Dear Professor Einstein:

The Emergency Committee of Atomic Scientists

in Post-War America

"The Monster You Created": Letters of Criticism

Not everyone wrote in support of the Committee’s aims. Criticisms of both their cause and their methods were abundant. Many felt that the scientists themselves were to blame for creating the danger of the atom bomb in the first place. A number of correspondents commented on the “peculiar irony” of the situation: as Morris Kellerman pointed out, it was “an ironic reflection upon our civilization that the scientists must now work hard to reconquer their brainchild.” For some, such as Emily Cooper Johnson, this irony led to significant hesitation about donating to the cause. It was difficult to send money to the same group of people who, as she wrote, “have devoted their entire abilities to creating the most destructive machine of all time, and who now...want aid in overcoming its dangers.”

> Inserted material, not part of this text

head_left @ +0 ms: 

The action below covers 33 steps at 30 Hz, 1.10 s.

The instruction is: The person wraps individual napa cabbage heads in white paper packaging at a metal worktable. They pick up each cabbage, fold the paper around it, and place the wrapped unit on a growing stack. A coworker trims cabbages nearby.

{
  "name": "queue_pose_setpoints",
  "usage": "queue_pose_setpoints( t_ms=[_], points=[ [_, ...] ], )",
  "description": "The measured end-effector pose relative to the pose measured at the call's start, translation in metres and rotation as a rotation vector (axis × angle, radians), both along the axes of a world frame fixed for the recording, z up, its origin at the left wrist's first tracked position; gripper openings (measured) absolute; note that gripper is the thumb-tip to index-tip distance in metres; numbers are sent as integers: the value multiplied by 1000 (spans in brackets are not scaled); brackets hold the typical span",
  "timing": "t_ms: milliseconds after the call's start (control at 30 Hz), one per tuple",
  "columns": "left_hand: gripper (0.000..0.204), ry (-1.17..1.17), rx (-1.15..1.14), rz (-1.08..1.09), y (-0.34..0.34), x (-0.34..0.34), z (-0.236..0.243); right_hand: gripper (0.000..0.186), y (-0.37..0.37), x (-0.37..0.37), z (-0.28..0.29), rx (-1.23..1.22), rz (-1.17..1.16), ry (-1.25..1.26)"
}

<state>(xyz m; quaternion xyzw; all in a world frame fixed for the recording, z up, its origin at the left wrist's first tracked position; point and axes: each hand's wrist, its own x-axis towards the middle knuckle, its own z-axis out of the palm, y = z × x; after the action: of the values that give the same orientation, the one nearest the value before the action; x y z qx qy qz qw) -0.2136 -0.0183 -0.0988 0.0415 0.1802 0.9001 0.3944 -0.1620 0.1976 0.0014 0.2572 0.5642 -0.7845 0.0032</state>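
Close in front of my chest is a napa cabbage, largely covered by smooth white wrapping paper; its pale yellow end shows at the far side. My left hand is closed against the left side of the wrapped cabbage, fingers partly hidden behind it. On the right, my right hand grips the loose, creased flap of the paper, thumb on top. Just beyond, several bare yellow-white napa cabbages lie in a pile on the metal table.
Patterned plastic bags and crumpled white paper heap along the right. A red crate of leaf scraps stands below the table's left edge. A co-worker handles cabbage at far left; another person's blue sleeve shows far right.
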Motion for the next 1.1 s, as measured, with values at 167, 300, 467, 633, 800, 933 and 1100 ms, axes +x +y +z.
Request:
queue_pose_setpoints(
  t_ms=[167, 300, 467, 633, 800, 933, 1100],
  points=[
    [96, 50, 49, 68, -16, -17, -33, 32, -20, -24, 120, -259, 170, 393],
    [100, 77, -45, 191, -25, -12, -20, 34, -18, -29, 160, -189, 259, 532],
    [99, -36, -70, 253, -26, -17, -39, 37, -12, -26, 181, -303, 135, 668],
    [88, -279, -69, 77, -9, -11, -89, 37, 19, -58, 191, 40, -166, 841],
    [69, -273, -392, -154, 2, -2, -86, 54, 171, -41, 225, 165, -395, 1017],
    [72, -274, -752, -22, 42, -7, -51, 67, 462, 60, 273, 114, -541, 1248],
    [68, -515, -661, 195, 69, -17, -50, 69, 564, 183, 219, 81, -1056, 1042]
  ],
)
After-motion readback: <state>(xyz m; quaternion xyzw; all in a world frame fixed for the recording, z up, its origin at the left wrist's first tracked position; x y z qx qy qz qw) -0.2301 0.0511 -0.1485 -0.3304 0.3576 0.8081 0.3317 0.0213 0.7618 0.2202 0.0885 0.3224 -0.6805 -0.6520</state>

Many donors thought that the same minds that created the atom bomb now had the responsibility to control it, but criticized the scientists for their specific statements. Chemist Joseph Kennedy protested the “facts” presented in the Committee’s main statement. Most of them, he writes, “should be classed as partly doubtful and partly wrong,” and he took issue with being included by the claim that “all scientists” supported these facts. Veteran Lewis Isaacs objected to the Committee’s "use of the term 'ethical' in connection with warfare," and that their claims seemed to "make moral distinctions between ways of killing and maiming.”